WHAT IS BEING ASKED:
All of the records must be repeated exactly as they read.

★ ★ ★ ★ ★

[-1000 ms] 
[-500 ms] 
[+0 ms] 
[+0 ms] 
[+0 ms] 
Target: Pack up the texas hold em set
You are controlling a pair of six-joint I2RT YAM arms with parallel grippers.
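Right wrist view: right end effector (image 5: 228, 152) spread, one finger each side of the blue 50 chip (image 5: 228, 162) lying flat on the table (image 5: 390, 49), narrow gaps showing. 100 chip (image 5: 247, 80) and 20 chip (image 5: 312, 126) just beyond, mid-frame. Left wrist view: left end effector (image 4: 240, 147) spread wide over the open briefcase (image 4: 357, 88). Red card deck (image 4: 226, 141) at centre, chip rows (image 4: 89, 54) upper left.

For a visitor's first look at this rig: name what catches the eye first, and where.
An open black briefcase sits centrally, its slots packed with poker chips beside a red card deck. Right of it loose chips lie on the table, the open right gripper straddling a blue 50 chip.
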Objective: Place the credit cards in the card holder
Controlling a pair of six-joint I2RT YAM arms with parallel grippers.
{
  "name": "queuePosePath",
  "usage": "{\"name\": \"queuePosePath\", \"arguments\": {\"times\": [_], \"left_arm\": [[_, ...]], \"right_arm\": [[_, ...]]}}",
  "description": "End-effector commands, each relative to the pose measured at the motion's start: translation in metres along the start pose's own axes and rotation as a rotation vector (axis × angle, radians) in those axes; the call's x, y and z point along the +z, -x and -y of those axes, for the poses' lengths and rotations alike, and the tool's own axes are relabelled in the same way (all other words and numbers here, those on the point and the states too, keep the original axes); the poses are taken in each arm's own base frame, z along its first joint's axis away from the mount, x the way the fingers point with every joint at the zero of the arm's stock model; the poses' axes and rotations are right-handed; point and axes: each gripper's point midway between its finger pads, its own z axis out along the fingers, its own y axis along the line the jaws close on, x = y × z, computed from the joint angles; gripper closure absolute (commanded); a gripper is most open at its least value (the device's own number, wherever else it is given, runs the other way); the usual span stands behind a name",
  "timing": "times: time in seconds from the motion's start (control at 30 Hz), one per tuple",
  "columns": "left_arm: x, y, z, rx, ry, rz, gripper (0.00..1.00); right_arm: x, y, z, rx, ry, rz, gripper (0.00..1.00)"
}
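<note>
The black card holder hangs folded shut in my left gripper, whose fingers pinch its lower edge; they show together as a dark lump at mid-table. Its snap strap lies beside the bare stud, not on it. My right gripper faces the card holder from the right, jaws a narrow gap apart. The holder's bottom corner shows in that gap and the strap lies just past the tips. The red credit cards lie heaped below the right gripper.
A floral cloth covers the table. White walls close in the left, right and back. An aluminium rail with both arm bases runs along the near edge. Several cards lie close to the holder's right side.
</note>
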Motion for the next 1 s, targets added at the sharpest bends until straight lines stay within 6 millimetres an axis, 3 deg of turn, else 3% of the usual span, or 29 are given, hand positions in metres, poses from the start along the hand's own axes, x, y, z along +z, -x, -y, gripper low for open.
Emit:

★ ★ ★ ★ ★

TASK ANSWER:
[-1000 ms] 
[-500 ms] 
[+0 ms] 
[+0 ms] 
[+0 ms] 
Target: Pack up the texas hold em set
You are controlling a pair of six-joint I2RT YAM arms with parallel grippers.
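Right wrist view: right end effector (image 5: 228, 152) spread, one finger each side of the blue 50 chip (image 5: 228, 162) lying flat on the table (image 5: 390, 49), narrow gaps showing. 100 chip (image 5: 247, 80) and 20 chip (image 5: 312, 126) just beyond, mid-frame. Left wrist view: left end effector (image 4: 240, 147) spread wide over the open briefcase (image 4: 357, 88). Red card deck (image 4: 226, 141) at centre, chip rows (image 4: 89, 54) upper left.

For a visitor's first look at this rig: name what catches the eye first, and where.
An open black briefcase sits centrally, its slots packed with poker chips beside a red card deck. Right of it loose chips lie on the table, the open right gripper straddling a blue 50 chip.
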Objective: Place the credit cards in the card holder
Controlling a pair of six-joint I2RT YAM arms with parallel grippers.
{
  "name": "queuePosePath",
  "usage": "{\"name\": \"queuePosePath\", \"arguments\": {\"times\": [_], \"left_arm\": [[_, ...]], \"right_arm\": [[_, ...]]}}",
  "description": "End-effector commands, each relative to the pose measured at the motion's start: translation in metres along the start pose's own axes and rotation as a rotation vector (axis × angle, radians) in those axes; the call's x, y and z point along the +z, -x and -y of those axes, for the poses' lengths and rotations alike, and the tool's own axes are relabelled in the same way (all other words and numbers here, those on the point and the states too, keep the original axes); the poses are taken in each arm's own base frame, z along its first joint's axis away from the mount, x the way the fingers point with every joint at the zero of the arm's stock model; the poses' axes and rotations are right-handed; point and axes: each gripper's point midway between its finger pads, its own z axis out along the fingers, its own y axis along the line the jaws close on, x = y × z, computed from the joint angles; gripper closure absolute (commanded); a gripper is most open at its least value (the device's own number, wherever else it is given, runs the other way); the usual span stands behind a name",
  "timing": "times: time in seconds from the motion's start (control at 30 Hz), one per tuple",
  "columns": "left_arm: x, y, z, rx, ry, rz, gripper (0.00..1.00); right_arm: x, y, z, rx, ry, rz, gripper (0.00..1.00)"
}
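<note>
The black card holder hangs folded shut in my left gripper, whose fingers pinch its lower edge; they show together as a dark lump at mid-table. Its snap strap lies beside the bare stud, not on it. My right gripper faces the card holder from the right, jaws a narrow gap apart. The holder's bottom corner shows in that gap and the strap lies just past the tips. The red credit cards lie heaped below the right gripper.
A floral cloth covers the table. White walls close in the left, right and back. An aluminium rail with both arm bases runs along the near edge. Several cards lie close to the holder's right side.
</note>
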Motion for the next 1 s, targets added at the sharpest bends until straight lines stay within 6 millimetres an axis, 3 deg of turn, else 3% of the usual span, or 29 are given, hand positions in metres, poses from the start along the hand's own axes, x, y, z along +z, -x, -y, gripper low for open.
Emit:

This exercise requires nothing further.